* **WORK ITEM**
Show each line of the entries below in which the word "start" appears.

*** Opening INFORMATION SUPPLIED ***

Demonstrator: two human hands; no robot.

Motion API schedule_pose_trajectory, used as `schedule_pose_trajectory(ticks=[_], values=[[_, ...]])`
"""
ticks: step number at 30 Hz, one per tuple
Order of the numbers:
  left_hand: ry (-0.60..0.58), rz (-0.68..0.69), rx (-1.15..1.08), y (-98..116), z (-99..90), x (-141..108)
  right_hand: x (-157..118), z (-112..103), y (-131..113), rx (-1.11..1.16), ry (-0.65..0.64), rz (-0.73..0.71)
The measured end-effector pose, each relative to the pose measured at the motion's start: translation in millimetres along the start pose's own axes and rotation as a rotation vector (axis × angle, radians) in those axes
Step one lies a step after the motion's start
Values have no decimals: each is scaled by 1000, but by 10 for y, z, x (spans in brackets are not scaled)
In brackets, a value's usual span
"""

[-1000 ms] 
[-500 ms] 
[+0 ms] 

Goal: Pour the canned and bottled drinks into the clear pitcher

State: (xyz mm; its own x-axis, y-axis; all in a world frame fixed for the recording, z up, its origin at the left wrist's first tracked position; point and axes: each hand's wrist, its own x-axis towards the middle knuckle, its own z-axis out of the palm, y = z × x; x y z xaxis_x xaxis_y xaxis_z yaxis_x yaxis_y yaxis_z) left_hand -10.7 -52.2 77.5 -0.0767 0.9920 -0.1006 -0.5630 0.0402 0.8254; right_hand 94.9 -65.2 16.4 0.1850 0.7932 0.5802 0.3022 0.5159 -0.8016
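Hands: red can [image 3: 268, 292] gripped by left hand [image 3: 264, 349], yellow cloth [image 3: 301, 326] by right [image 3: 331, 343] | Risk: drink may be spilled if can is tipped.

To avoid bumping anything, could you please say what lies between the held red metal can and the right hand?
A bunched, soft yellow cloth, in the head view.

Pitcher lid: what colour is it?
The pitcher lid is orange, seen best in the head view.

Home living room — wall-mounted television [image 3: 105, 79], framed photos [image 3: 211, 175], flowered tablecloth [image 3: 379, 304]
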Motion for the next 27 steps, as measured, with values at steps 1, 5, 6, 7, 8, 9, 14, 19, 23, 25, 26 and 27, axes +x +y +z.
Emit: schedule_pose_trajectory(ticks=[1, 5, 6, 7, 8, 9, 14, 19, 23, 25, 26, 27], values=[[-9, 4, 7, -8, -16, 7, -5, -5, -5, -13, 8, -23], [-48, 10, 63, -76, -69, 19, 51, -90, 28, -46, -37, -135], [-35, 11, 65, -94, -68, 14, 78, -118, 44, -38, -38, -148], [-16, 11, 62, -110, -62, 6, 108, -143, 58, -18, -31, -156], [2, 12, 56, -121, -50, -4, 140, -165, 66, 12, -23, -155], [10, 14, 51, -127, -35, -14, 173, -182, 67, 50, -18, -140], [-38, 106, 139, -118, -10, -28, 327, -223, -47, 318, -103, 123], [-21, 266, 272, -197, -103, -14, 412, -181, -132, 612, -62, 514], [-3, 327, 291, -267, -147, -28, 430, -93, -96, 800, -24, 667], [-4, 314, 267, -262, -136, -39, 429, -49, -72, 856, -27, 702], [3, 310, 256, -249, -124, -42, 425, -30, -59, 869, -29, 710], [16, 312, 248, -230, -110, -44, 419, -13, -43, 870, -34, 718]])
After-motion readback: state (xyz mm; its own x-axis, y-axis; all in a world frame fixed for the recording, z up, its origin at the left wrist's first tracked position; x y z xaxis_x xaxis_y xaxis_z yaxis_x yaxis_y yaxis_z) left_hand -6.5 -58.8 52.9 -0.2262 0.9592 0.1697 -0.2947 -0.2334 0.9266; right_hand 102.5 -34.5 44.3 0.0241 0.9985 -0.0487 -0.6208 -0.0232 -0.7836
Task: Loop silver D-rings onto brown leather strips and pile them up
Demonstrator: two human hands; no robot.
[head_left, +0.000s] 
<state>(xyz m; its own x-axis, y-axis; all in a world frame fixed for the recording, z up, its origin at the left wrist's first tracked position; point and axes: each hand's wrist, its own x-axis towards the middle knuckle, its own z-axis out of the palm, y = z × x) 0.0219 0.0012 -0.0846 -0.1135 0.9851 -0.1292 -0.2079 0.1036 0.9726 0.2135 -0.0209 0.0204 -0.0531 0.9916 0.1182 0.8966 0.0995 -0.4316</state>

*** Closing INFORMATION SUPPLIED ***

* **YOUR RESPONSE**
The measured end-effector pose, each relative to the pose measured at the motion's start: translation in millimetres along the start pose's own axes and rotation as a rotation vector (axis × angle, radians) in those axes
Step one lies a step after the motion's start

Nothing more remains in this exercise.